1. Select the number of clusters(=K) you want to identify in your data. 

2. Randomly select 3 distinct data points.

3. Measure the distance between the 1st point and the three initial clusters.

4. Assign the 1st point to the nearest cluster.

5. Do the same thing for the remaining points.

6. Assess the quality of clustering by adding up the variation within each cluster.

7. Calculates the mean of each cluster and then reclusters based on the new means. 

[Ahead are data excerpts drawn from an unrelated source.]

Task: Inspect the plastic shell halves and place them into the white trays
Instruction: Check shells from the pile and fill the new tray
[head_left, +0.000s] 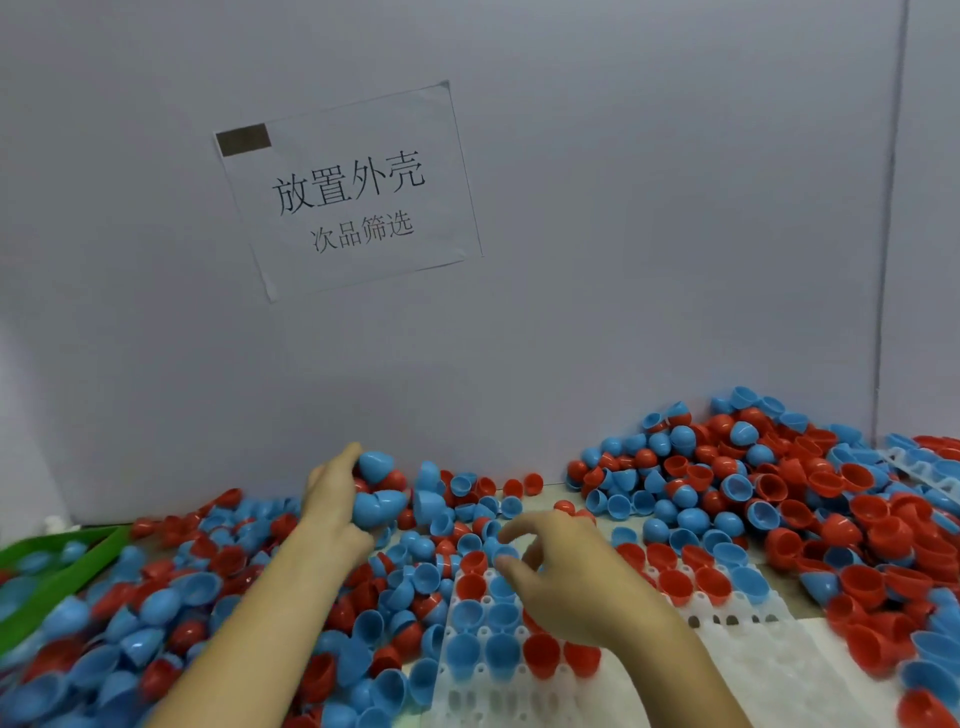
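Here the left hand (332, 499) grips several blue shells (378, 486) above the far pile (779, 499). The right hand (576, 577) hovers, fingers loosely curled and holding nothing, over a half-filled white tray (769, 665) near centre.

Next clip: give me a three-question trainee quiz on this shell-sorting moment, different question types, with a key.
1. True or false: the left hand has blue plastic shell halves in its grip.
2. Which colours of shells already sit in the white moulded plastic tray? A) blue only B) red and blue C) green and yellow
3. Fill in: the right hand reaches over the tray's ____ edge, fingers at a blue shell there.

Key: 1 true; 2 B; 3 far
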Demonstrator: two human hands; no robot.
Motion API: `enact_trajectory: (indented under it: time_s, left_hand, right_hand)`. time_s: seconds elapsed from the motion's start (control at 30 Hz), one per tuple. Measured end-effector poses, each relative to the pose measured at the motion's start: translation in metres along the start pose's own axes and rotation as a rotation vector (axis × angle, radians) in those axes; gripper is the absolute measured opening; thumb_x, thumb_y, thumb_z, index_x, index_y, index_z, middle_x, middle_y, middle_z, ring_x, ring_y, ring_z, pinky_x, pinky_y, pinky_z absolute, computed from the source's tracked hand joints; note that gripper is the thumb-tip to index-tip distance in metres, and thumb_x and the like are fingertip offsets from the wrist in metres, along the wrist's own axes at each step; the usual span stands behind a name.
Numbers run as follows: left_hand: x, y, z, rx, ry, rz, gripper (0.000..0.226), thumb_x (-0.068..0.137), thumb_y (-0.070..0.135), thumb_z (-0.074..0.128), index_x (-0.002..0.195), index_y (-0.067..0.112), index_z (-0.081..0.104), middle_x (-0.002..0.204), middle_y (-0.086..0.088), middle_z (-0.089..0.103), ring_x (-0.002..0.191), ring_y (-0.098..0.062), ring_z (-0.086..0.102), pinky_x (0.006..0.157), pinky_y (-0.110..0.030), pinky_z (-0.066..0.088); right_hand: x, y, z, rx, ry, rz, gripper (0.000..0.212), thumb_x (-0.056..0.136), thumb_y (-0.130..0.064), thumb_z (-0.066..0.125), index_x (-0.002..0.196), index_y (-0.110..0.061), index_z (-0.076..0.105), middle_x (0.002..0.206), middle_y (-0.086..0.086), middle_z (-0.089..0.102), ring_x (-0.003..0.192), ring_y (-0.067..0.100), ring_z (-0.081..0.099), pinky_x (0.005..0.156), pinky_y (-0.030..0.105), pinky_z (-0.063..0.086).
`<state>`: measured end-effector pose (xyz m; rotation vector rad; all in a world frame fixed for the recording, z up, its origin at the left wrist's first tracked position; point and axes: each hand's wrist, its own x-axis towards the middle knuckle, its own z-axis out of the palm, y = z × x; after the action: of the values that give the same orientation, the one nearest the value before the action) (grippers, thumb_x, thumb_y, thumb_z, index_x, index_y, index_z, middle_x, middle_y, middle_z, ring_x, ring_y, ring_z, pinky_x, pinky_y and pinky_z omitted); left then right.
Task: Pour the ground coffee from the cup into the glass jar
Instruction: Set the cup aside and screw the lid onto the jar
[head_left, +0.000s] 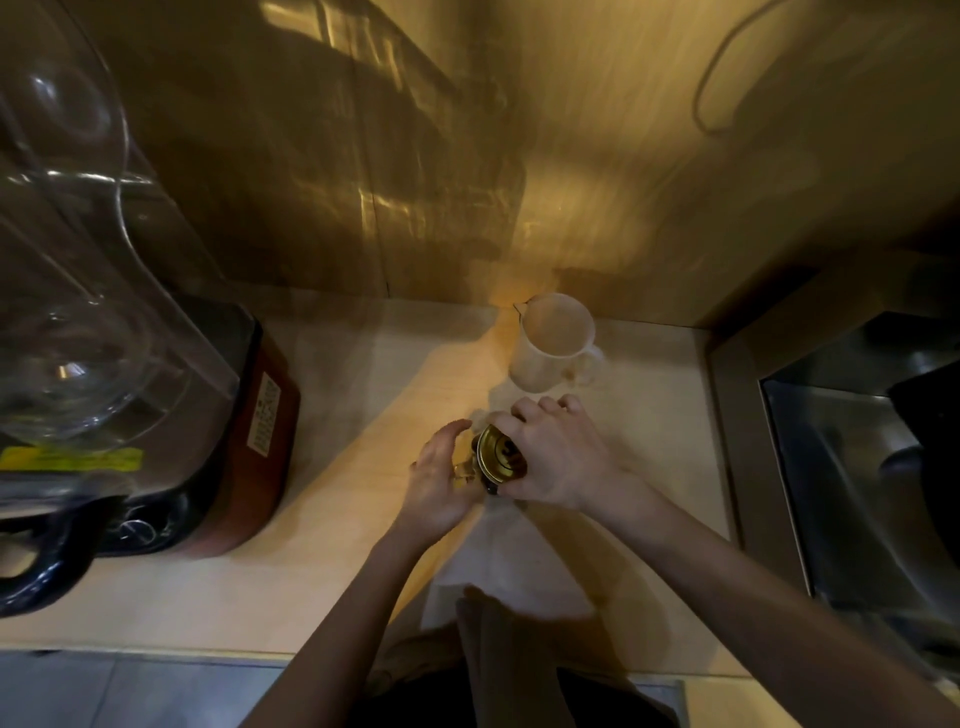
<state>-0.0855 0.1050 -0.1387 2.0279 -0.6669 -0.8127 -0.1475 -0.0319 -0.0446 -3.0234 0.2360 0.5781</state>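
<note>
A white cup (553, 343) with a spout and a handle stands upright on the counter by the back wall. In front of it both hands meet over a small glass jar (464, 470), mostly hidden. My right hand (558, 457) grips its gold metal lid (501, 457), which is tilted toward me. My left hand (441, 483) curls around the jar's left side. I cannot see any coffee in the cup from here.
A blender with a clear pitcher (78, 291) on a red-brown base (249, 452) fills the left side. A steel sink (857, 483) lies at the right. A white paper sheet (498, 566) lies on the pale counter (332, 374) under my forearms.
</note>
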Motion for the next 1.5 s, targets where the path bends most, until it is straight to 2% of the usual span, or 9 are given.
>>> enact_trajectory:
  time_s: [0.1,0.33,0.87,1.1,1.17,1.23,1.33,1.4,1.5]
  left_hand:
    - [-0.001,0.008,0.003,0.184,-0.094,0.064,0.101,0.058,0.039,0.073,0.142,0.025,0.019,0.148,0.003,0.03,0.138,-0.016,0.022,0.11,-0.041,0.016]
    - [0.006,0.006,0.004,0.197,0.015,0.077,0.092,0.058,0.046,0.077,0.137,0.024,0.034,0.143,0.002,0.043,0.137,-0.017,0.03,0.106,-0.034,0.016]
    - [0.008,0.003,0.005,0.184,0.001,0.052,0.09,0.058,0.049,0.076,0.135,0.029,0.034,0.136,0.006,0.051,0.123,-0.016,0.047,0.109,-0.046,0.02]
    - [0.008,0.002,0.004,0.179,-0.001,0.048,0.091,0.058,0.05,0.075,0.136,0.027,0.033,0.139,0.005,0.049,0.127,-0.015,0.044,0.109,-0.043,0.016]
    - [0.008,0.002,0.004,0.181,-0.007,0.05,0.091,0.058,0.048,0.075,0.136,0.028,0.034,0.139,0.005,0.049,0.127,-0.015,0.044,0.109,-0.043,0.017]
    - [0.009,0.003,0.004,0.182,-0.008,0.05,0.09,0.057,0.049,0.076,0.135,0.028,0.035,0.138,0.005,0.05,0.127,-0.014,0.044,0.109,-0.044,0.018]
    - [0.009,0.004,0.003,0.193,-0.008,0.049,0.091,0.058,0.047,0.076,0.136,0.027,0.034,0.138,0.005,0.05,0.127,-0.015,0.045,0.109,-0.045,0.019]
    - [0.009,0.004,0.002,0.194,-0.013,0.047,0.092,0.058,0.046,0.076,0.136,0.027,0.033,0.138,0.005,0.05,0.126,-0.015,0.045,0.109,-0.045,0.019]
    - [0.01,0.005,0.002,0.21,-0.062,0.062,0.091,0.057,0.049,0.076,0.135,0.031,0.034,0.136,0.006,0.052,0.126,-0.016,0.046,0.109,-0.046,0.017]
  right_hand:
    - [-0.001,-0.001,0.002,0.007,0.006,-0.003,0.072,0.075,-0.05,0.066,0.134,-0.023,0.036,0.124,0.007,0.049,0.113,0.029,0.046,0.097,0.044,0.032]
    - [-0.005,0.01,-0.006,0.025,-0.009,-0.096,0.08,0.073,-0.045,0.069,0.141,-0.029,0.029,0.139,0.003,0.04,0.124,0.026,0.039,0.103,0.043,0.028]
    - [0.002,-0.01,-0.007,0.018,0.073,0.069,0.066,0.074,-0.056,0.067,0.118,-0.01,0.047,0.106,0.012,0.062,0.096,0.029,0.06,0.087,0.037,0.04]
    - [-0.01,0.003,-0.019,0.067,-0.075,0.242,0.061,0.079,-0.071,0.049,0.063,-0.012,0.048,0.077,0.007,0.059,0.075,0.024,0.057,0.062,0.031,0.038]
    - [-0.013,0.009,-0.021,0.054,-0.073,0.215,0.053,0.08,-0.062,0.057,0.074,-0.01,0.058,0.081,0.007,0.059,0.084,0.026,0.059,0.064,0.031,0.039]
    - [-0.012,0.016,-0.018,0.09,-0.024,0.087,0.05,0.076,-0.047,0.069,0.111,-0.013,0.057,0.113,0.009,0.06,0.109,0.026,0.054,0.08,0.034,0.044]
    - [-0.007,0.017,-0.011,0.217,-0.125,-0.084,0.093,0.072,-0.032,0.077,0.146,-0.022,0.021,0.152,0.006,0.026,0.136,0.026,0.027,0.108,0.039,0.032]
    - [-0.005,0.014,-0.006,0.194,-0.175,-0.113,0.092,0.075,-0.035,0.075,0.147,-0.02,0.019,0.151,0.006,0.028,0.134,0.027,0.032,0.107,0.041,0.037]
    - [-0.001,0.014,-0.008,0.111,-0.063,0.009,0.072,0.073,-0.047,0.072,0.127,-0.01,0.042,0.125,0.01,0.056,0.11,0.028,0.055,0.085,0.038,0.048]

8. This repeats until the clusters no longer change.

 

How to figure out what value to use for "K"?

 

1. try different values for K

2. find an "elbow plot" and pick "K"

 

KNN vs K-Means Clustering

 

The key differences between KNN (K-Nearest Neighbors) and K-Means Clustering are:

1. Purpose:
   - KNN is used for classification and regression problems.
   - K-Means is used for data clustering.

2. Input Data:
   - KNN requires a labeled dataset.
   - K-Means works with unlabeled, unsupervised data.

3. Working Mechanism:
   - KNN finds the K nearest neighbors of a new data point and classifies or regresses based on them.
   - K-Means partitions the data into K clusters and iteratively updates the cluster centroids until convergence.

4. Output:
   - KNN predicts the class label or regression value for a new data point.
   - K-Means outputs the cluster label for each data point.

5. Applications:
   - KNN is primarily used for classification and regression tasks.
   - K-Means is commonly used for customer segmentation, anomaly detection, data compression, etc.

In summary, KNN is a supervised learning algorithm that makes predictions on new data, while K-Means is an unsupervised learning algorithm that groups data into clusters. They serve different purposes and are used

 in different types of machine learning problems.